O Programa de Proteção e Defesa do Consumidor (Procon) iniciou uma operação de fiscalização em postos de combustíveis de Rio Grande na quinta-feira (12), com o objetivo de conter abusos de preços, após instabilidades no Oriente Médio afetarem o mercado mundial. Segundo o órgão, todos os postos do município foram fiscalizados e o preço médio da gasolina identificado foi de R$ 6,14.
Os estabelecimentos foram notificados a apresentar, no prazo de três dias, as notas fiscais de compra e venda de combustíveis, além do Livro de Movimentação de Combustíveis (LMC). A documentação será analisada pelo Procon.
— Vamos analisar essas documentações, essas notas de compra e venda e esse livro de movimentação. Se houver um aumento injustificado, vamos fazer a autuação e abrir um processo administrativo que, posteriormente, gera multa — explica Assis Lilja, coordenador do Procon Rio Grande.

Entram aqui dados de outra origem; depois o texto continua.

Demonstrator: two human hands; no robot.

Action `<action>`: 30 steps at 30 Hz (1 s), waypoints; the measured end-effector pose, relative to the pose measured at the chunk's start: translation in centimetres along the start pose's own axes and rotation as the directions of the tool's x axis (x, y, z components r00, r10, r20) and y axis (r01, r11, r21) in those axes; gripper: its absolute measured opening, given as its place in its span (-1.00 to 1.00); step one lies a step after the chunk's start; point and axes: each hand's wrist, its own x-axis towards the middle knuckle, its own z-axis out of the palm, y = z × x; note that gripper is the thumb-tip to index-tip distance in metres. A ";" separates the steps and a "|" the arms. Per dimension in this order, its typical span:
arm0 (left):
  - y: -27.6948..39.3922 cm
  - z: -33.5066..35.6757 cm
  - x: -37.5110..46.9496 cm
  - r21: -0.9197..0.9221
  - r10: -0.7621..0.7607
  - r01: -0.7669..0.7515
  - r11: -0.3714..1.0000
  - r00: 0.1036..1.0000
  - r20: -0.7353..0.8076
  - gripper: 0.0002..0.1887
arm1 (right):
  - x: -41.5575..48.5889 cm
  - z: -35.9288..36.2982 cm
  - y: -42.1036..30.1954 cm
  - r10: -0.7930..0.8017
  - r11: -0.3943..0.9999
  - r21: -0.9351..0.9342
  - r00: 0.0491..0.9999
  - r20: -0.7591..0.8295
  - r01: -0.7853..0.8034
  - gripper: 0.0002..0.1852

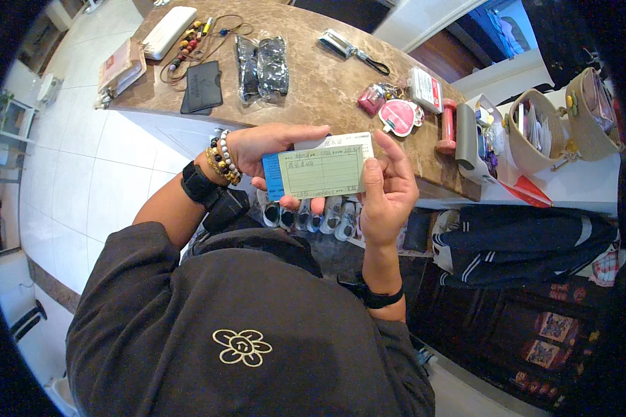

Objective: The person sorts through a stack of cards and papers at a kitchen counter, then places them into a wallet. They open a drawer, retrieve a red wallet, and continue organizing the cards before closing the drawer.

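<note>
Before me, just off the edge of a brown marble countertop (313,68), both hands hold a small stack of papers. A green paper slip (321,174) with handwriting lies on top, a white printed card (344,139) shows behind its upper edge, and a blue card (274,177) sticks out at its left. My left hand (261,151), with beaded bracelets at the wrist, supports the stack from the left, its thumb along the top and fingertips under the lower edge. My right hand (388,187) pinches the right end of the green slip, thumb in front.
The countertop holds black card holders (203,86), plastic-wrapped black items (262,68), a beaded cord (188,44), a white case (169,32), a metal clip with a strap (352,50), a pink pouch (398,115) and a pink roller-shaped object (447,126). Woven baskets (537,130) stand right; shoes (313,216) sit below.
</note>
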 end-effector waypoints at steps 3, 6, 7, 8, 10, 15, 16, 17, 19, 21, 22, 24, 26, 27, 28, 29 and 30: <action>-0.1 0.1 -0.1 -0.004 -0.005 0.005 1.000 0.999 -0.039 -0.21 | 0.0 0.0 0.3 0.023 1.000 0.012 1.000 0.014 -0.024 -0.64; -0.2 0.0 -0.1 -0.017 0.003 -0.003 1.000 1.000 -0.018 -0.22 | -0.1 0.1 0.5 0.008 0.999 0.032 1.000 0.029 -0.009 -0.65; -0.3 0.0 -0.2 -0.030 -0.002 0.002 1.000 1.000 -0.011 -0.23 | -0.1 0.1 0.5 0.003 0.999 0.038 0.999 0.032 -0.004 -0.65; -0.3 -0.1 -0.2 -0.064 -0.002 0.003 0.998 1.000 0.013 -0.23 | -0.2 0.0 0.5 0.013 0.998 0.062 0.999 0.042 -0.016 -0.65; -0.4 -0.2 -0.2 -0.080 0.003 0.000 0.997 0.999 0.039 -0.24 | -0.3 0.0 0.3 0.053 0.994 0.097 0.997 0.054 -0.059 -0.64; -0.3 -0.4 -0.4 -0.110 0.015 0.001 0.994 0.990 0.144 -0.28 | -0.6 -0.1 -0.1 0.100 0.989 0.100 0.991 0.085 -0.108 -0.68; -0.3 -0.4 -0.4 -0.104 0.018 -0.003 0.995 0.990 0.143 -0.28 | -0.6 -0.1 -0.1 0.089 0.991 0.096 0.992 0.089 -0.098 -0.69; -0.3 -0.4 -0.5 -0.097 0.022 -0.007 0.995 0.988 0.150 -0.28 | -0.6 -0.1 0.0 0.091 0.990 0.102 0.992 0.087 -0.100 -0.69; -0.4 -0.4 -0.5 -0.087 0.013 -0.001 0.996 0.990 0.139 -0.29 | -0.6 0.0 0.1 0.097 0.987 0.118 0.992 0.085 -0.107 -0.70; -0.4 -0.5 -0.5 -0.075 0.012 -0.001 0.997 0.989 0.145 -0.29 | -0.7 0.0 0.2 0.094 0.989 0.105 0.992 0.079 -0.102 -0.69; -0.4 -0.6 -0.5 -0.069 0.015 -0.005 0.998 0.990 0.143 -0.29 | -0.7 0.1 0.3 0.094 0.989 0.108 0.992 0.078 -0.102 -0.69; -0.4 -0.6 -0.6 -0.057 0.018 -0.010 0.998 0.990 0.140 -0.29 | -0.7 0.1 0.4 0.088 0.988 0.119 0.992 0.087 -0.098 -0.69; -0.4 -0.7 -0.6 -0.048 0.015 -0.008 0.999 0.990 0.141 -0.29 | -0.7 0.1 0.4 0.091 0.986 0.130 0.992 0.089 -0.102 -0.69; -0.3 -0.7 -0.6 -0.040 0.017 -0.012 0.999 0.990 0.139 -0.29 | -0.7 0.1 0.5 0.096 0.986 0.132 0.992 0.086 -0.106 -0.69; -0.3 -0.7 -0.6 -0.048 0.014 -0.007 0.999 0.989 0.144 -0.29 | -0.7 0.1 0.5 0.100 0.985 0.134 0.991 0.084 -0.111 -0.70; -0.3 -0.7 -0.6 -0.052 0.014 -0.006 0.999 0.989 0.146 -0.28 | -0.7 0.1 0.5 0.093 0.986 0.131 0.992 0.087 -0.104 -0.69; -0.3 -0.7 -0.6 -0.056 0.014 -0.006 0.998 0.989 0.149 -0.28 | -0.6 0.1 0.5 0.085 0.987 0.127 0.992 0.090 -0.096 -0.69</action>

Até o momento, nenhum posto foi multado. Ao longo desta sexta-feira (13), a fiscalização do Procon também ocorre nas distribuidoras de combustíveis instaladas na cidade.
O que está causando a elevação no preço do combustível?
A Petrobras anunciou nesta sexta-feira (13) que vai elevar o preço do litro do diesel A, vendido às distribuidoras. O aumento será de R$ 0,38, válido a partir de sábado (14). Com o reajuste, o preço médio do litro de diesel da Petrobras para as distribuidoras será de R$ 3,65.
Em nota, a Petrobras argumenta que o reajuste será mitigado pela suspensão de PIS e Cofins anunciada na quinta-feira (12) pelo presidente Luiz Inácio Lula da Silva.
Desde o dia 28 de fevereiro, quando foram registrados os primeiros ataques de Estados Unidos e Israel ao Irã, os impactos dos confrontos na cadeia global de suprimentos têm se intensificado diariamente.
Entre as principais consequências econômicas da guerra no Oriente Médio está a alta no preço do barril de petróleo, que disparou nas últimas semanas e já afeta o comércio de combustíveis em todo o mundo.
O impacto é em decorrência de o Irã exercer controle sobre o Estreito de Ormuz, rota estratégica por onde circula cerca de 20% de todo o petróleo consumido globalmente.